In high school, Grace Eitland swore she would go to a different college than her mom, Kristin, and pursue a different career. She wanted to blaze her own trail.
But Eitland’s career goals in clinical mental health align with her mom’s, who has her master’s in clinical mental health counseling from University of Wisconsin-Stout.
So, Eitland enrolled in UW-Stout’s on-campus rehabilitation services degree in fall 2019, a field she thought offered a bridge to clinical mental health. She has a passion for learning from people and the stories that shape them.
“I think it’s important for people to reflect on all that they have overcome to remind them that they are able and strong,” Eitland said. “I believe we have great potential and abilities, but sometimes we forget and it helps to have someone remind us of who we are when we get a little lost.
“My favorite quote is, ‘Many people have gone further than they thought they could because someone else thought they could.’
Eitland struggled to adjust to campus life, however, after having returned from 18 months of active duty in the Navy Reserve as a hospital corpsman third class. The on-campus module and commute from her home in Wilson were not a good fit because she works full time at a local grocery store, volunteers for area organizations and is away from home on drill weekends.
“I absolutely appreciate my education, but I have other obligations outside of college. I wanted to find a healthy balance between college, work and my personal life goals,” she said.
Eitland transferred to the online psychology program to learn more about the specific field and grow not only academically but personally.
Building blocks in psychology
Eitland’s first semester started off a little rocky. Originally, she was placed in the on-campus psychology program, so she didn’t have the proper information to register for online classes. But Program Director Sarah Wood quickly helped resolve the error.
Eitland also had some technical difficulties studying from home, but her instructors were patient, she said, even giving her step-by-step instructions to fix a software issue.
“Dr. Wood really cares about the program and is always available and happy to help,” she said. “All of my professors are the same way. They enjoy helping and are quite successful at it. All you need to do is reach out.”
Eitland appreciates the autonomy of the program, and many instructors allow her to work ahead. This means a great deal to her as her drill and work schedules shift on the weekends.
“With working more often I can save more for my future education. Because of this, I have noticed that I do not have the financial stress I used to have,” she said. “The material is helpful in growing my academic knowledge but is also challenging. I enjoy applying the material to my life and have grown so much. All of these things are building blocks toward my goals.”
‘Remember your goals’
Eitland, a graduate of Baldwin-Woodville High School, will earn her bachelor’s degree in spring 2022. She plans to pursue her master’s degree in clinical mental health counseling and go on to earn her doctorate in psychology.

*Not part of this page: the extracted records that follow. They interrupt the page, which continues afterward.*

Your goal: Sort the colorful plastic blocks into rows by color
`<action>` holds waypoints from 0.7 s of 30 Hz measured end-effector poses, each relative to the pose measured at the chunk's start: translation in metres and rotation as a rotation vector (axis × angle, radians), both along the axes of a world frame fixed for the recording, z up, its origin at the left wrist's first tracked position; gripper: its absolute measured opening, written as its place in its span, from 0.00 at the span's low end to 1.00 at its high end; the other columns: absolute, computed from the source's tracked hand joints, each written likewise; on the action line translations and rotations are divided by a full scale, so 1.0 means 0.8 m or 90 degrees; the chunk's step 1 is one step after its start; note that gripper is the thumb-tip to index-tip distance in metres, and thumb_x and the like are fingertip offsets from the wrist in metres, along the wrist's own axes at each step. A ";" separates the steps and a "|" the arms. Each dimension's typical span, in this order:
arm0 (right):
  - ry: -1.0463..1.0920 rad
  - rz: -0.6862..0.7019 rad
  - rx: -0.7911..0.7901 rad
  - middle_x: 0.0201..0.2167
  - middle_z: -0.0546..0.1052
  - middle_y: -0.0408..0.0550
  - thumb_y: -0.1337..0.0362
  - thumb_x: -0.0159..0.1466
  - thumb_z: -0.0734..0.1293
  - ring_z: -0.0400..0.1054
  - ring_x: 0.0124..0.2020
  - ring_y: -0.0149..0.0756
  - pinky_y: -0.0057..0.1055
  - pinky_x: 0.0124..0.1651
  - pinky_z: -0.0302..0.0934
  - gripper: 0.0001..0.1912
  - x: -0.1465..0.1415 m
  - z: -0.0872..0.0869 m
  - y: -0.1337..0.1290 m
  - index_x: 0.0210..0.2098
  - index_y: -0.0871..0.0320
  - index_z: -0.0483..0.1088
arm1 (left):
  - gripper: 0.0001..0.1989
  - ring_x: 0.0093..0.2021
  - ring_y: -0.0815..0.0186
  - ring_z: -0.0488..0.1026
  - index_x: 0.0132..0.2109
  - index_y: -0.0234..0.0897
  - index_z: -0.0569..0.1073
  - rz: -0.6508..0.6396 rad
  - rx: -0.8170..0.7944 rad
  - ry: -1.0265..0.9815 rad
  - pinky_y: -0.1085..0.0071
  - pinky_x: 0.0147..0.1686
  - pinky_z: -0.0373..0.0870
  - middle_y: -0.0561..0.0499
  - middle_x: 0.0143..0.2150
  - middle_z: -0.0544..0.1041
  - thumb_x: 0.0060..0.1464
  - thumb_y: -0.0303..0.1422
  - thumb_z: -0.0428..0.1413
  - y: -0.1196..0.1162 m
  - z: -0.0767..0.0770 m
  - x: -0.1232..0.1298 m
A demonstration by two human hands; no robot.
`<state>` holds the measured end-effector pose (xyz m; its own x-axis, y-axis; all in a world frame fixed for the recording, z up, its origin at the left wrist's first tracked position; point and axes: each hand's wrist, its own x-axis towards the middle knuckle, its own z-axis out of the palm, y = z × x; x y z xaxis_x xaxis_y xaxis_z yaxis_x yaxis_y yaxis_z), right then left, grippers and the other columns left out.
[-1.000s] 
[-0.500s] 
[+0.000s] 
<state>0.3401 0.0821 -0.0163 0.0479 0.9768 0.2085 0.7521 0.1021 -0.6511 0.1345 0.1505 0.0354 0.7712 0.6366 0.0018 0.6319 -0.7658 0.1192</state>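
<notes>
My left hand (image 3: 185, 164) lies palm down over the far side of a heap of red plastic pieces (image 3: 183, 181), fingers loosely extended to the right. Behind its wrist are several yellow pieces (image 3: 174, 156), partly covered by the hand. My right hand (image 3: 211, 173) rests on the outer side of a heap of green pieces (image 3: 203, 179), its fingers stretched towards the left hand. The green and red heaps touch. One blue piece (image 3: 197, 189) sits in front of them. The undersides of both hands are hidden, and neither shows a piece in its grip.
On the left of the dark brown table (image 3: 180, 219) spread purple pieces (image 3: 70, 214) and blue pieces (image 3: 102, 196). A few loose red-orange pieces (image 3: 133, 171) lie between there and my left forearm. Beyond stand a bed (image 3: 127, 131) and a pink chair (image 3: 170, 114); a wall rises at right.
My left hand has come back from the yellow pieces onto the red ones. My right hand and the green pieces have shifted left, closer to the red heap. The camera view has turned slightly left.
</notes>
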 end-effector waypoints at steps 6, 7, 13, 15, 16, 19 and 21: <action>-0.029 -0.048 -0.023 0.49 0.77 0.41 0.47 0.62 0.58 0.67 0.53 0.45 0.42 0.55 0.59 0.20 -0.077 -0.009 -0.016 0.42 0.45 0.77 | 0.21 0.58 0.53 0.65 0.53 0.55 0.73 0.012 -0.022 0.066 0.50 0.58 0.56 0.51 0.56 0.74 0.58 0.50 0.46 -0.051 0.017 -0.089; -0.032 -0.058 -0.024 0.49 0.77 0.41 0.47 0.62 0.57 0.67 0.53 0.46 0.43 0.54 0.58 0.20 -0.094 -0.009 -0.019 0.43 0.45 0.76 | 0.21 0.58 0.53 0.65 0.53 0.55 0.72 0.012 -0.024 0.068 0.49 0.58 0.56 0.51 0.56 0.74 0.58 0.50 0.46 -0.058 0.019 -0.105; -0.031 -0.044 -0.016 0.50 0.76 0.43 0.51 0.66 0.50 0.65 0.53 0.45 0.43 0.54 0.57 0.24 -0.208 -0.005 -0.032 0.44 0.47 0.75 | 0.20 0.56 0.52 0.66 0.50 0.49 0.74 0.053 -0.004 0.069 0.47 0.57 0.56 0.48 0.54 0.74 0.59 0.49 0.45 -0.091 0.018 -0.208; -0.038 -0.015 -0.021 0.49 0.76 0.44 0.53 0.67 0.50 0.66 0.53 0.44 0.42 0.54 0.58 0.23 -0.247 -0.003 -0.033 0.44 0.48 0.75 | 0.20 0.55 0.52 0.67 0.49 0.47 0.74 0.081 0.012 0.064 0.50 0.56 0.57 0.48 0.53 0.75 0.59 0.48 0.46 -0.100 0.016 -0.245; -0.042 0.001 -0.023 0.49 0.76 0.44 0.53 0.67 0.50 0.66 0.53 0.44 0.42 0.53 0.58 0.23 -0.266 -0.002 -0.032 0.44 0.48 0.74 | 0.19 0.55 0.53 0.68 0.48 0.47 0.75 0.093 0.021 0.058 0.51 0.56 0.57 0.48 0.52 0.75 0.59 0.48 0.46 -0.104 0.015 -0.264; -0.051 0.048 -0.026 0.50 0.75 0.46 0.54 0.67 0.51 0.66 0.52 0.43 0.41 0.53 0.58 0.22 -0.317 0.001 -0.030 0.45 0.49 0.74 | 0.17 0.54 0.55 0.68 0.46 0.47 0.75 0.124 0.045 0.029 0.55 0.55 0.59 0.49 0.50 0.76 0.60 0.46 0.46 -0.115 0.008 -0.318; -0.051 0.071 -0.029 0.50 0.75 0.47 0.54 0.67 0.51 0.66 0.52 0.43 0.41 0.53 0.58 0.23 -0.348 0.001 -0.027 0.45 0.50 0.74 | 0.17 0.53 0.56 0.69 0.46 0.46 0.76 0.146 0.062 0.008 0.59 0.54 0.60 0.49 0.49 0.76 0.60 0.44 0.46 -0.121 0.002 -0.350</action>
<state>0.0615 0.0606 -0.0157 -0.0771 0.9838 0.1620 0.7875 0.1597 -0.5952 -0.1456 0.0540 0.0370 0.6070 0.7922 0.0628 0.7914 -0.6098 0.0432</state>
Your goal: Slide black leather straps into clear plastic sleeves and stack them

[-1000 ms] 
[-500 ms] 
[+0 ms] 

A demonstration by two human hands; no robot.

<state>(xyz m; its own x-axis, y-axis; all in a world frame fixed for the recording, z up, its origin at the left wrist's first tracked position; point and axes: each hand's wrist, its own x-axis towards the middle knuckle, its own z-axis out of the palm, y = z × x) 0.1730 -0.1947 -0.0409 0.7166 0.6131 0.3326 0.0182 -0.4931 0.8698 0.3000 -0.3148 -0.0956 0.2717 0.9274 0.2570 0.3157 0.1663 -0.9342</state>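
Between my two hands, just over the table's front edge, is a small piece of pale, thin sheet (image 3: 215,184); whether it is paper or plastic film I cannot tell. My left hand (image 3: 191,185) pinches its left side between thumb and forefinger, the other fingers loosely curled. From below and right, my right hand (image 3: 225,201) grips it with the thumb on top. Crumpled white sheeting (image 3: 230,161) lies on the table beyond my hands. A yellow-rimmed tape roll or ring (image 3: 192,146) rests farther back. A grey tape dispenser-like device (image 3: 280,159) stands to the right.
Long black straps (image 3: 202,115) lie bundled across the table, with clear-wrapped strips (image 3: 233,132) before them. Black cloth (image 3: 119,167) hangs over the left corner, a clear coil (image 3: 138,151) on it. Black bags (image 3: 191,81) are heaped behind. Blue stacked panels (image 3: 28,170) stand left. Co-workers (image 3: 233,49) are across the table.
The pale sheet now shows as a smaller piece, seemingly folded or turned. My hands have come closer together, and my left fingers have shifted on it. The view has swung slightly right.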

So, after years of swearing she’d never follow her mom’s career path through UW-Stout, she is doing both of those things happily. “She and I still talk about how insistent I was, but I am very glad I laid down my pride,” she said.
Kristin, who works with Allied Mental Health Specialty Group, is excited that her daughter is “pursuing educational and career goals that fit her so beautifully.
“I feel a great sense of confidence and peace knowing that Grace will be well trained to not only be successful professionally, she will also be taught the importance of healthy self-esteem to better support and care for others by also knowing how to care for herself.”
Mother and daughter would like to open a practice together one day, with a possible holistic approach to mental health.
For people starting off in college or those thinking about switching majors, “it is OK to change your mind,” Eitland said. “The degree or lifestyle you planned on might not be working for you quite as well as you thought, and that is OK.
“Remember your goals. If you are unsure of your goals, take some time to reflect and experience life. Slow down and enjoy the process that you are in.”
UW-Stout’s psychology department and counseling, rehabilitation and human services department, within the College of Education, Hospitality, Health and Human Sciences, offer four undergraduate and seven graduate programs, along with five minors, four certifications and one specialization.
UW-Stout is a Military Times 2019 Best for Vets College. Veteran Services supports veterans, military service members and their families with academic and career goals. Students may be eligible to receive veteran or military education benefits and earn credit toward their degree through military experience or training.